La référence à la Critique de la raison pure se justifiait dans la mesure où, par rapport à Leibniz qui érige, dans ses Vingt-quatre thèses métaphysiques, le principe de causalité au rang de principe « grande et nobilissimum », Kant accomplit sa fondation transcendantale, c’est-à-dire l’établi à titre de catégorie et de principe – pour son usage objectif – de l’entendement.

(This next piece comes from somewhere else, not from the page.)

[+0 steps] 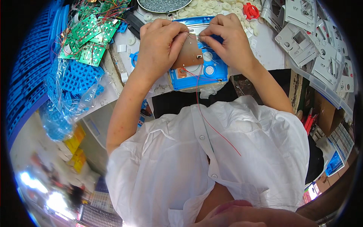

Ainsi se trouve pleinement fondé, dans le cadre de la perspective transcendantale, que le monde tel qu’il est pour nous, tel que l’homme est en mesure de le connaître, se trouve de part en part régi par la causalité : le déterminisme physique se trouve fondé et, du même coup, l’apodicticité de la loi physique.

Par ailleurs, cela nous permet de sortir de l’embarras dans lequel nous avait plongé la rencontre de deux définitions de la vérité – la définition matérielle-nominale et la définition formelle -, dont nous entrevoyions alors la nécessité de réaliser la synthèse : l’adoption de la perspective transcendantale rend nécessaire d’adhérer à une conception transcendantale de la vérité, laquelle, à l’ maintient le principe d’une adéquation de la pensée à la réalité, mais en posant que cette réalité n’est rien d’autre que ce qui est synthétisé par l’entendement – le monde pour nous, la « nature » -, et nullement un en-soi se situant au-delà de toute connaissance possible. [cf., au sujet des « trois définitions » de la vérité, la page 81 de la Critique de la raison pure - texte photocopié] C’est par ailleurs en ce sens que Kant dira que « l’entendement est législateur de la nature ».

Pour résumer, il n’y a de vérité apodictique possible que portant sur la réalité qui nous est donnée dans l’ « intuition » (sensible), dans l’expérience, et du fait de la synthèse de cette réalité par l’entendement. Cette réalité empirique constitue la matière de nos connaissances, matière mise en forme du fait de ces règles de l’entendement que sont les catégories.

Ce qui se situe au-delà de l’expérience possible ne saurait être synthétisé par la raison et donc connu et, en tant que représenté par la raison (dans son usage suprasensible) relève du domaine de la croyance. Ainsi la frontière se trouve-t-elle tracée entre ce qu’il nous est possible de connaître et ce qui, au contraire, ne peut que donner lieu à des croyances. Tel est, nous l’avions souligné, l’enjeu de la Critique de la raison pure.